> _Task statement_
Return every line of the data that contains the string "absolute".
Top of Record excerpts
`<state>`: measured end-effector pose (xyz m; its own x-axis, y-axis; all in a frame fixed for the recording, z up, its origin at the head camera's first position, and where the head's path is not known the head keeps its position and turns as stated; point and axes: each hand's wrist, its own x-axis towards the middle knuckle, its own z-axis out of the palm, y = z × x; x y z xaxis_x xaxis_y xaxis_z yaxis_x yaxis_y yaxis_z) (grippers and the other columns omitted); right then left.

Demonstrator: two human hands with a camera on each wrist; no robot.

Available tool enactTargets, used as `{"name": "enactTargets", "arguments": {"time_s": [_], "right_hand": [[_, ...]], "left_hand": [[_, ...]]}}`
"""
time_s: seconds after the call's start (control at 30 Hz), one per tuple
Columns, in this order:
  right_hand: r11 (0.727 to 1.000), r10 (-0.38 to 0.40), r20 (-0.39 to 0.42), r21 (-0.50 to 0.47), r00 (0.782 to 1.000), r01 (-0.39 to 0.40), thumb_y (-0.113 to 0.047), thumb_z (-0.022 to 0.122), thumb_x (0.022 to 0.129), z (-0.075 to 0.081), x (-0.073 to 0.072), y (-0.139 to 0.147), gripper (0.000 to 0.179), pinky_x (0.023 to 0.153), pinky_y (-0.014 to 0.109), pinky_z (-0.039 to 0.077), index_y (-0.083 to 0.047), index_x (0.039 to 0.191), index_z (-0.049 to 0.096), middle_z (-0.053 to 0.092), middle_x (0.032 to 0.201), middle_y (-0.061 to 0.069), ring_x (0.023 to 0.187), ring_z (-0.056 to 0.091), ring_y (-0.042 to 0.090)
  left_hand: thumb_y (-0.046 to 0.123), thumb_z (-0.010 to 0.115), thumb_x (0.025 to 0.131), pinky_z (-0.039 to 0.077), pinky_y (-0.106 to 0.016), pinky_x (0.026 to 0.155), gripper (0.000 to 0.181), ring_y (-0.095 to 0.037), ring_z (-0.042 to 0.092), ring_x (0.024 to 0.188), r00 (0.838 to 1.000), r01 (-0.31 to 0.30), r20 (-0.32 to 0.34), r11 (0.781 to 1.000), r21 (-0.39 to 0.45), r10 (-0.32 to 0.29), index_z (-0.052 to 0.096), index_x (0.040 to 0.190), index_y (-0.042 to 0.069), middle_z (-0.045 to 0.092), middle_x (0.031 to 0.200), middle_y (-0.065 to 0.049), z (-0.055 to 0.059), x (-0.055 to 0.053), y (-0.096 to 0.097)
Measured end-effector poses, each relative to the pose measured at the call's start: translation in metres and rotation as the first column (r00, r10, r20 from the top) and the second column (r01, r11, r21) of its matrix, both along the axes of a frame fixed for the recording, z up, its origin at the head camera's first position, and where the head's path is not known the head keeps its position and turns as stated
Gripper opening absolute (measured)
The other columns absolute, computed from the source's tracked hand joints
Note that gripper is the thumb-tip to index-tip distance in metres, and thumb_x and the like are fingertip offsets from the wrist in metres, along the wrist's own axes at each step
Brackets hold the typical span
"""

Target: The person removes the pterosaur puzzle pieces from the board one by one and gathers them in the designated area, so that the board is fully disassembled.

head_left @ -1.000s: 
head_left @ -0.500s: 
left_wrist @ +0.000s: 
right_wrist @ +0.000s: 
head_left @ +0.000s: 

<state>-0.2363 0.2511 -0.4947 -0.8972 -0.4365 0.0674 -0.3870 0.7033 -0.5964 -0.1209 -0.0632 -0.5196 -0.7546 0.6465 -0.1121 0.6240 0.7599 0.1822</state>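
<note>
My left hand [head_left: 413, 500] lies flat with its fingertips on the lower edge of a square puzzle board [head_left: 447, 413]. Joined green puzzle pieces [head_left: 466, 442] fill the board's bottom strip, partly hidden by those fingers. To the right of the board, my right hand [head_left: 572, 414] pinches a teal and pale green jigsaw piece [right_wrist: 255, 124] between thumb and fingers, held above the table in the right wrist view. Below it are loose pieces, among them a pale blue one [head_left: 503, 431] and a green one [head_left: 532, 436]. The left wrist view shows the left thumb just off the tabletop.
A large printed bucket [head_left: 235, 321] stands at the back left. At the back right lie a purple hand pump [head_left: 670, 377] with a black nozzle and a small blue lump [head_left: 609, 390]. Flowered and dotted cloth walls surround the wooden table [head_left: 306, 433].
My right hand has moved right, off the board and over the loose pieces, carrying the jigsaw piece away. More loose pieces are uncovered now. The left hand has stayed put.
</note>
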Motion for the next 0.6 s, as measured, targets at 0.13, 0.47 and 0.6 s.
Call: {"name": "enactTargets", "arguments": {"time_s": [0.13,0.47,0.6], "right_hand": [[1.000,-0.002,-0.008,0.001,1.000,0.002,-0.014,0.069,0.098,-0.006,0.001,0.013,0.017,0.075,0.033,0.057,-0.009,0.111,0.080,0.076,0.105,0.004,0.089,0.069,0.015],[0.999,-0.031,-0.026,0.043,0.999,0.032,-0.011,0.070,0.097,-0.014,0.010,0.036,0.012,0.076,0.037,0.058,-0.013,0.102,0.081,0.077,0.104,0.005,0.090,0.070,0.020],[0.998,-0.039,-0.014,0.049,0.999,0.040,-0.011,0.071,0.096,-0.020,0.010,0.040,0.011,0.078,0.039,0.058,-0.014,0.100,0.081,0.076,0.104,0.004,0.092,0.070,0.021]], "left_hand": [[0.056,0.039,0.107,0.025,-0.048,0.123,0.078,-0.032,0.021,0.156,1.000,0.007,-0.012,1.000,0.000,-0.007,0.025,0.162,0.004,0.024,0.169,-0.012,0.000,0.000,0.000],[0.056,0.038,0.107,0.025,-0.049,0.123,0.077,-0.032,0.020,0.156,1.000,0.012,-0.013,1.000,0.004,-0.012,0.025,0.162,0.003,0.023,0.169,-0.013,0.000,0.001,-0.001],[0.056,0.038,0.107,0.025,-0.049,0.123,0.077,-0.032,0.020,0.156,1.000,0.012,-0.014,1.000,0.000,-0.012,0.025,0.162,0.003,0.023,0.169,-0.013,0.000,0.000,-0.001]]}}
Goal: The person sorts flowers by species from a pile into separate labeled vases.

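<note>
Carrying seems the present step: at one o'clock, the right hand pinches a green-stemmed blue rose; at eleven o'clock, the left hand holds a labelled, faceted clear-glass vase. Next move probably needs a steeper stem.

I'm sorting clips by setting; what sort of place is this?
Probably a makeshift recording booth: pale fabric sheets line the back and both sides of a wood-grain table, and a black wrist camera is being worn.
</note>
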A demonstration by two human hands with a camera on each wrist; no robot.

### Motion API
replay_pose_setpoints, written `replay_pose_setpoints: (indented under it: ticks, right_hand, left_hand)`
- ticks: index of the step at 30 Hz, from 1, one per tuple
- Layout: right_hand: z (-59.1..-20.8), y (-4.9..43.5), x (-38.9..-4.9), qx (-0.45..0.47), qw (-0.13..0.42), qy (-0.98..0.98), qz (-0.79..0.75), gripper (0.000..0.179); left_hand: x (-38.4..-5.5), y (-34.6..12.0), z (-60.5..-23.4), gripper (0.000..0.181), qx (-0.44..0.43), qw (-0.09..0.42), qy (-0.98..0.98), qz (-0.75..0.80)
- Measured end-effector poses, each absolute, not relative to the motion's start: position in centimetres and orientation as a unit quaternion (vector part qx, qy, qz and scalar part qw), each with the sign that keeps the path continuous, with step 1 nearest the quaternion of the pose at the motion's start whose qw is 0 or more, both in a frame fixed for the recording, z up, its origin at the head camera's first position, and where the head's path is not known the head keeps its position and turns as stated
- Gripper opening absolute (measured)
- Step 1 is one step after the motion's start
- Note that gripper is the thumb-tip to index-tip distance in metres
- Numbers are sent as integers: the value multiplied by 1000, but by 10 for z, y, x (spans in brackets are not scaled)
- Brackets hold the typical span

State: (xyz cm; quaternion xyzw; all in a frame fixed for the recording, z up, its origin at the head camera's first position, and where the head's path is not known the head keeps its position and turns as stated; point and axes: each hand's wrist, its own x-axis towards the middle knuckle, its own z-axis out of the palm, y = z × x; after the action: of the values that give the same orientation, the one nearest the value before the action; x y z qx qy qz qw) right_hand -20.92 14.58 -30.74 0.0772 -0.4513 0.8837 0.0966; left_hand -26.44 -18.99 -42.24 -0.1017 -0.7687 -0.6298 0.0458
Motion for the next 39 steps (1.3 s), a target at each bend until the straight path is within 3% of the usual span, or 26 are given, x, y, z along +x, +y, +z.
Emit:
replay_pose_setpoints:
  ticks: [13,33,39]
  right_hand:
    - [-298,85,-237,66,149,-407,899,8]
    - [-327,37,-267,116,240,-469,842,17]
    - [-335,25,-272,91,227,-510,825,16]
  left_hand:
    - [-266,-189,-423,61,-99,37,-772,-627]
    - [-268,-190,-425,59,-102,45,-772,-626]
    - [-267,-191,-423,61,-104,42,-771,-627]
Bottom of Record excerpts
> _Response to this task_
Gripper opening absolute (measured)
The other columns absolute, computed from the source's tracked hand joints
- Measured end-effector poses, each absolute, not relative to the motion's start: position in centimetres and orientation as a unit quaternion (vector part qx, qy, qz and scalar part qw), each with the sign that keeps the path continuous, with step 1 nearest the quaternion of the pose at the motion's start whose qw is 0 or more, both in a frame fixed for the recording, z up, its origin at the head camera's first position, and where the head's path is not known the head keeps its position and turns as stated
- Gripper opening absolute (measured)

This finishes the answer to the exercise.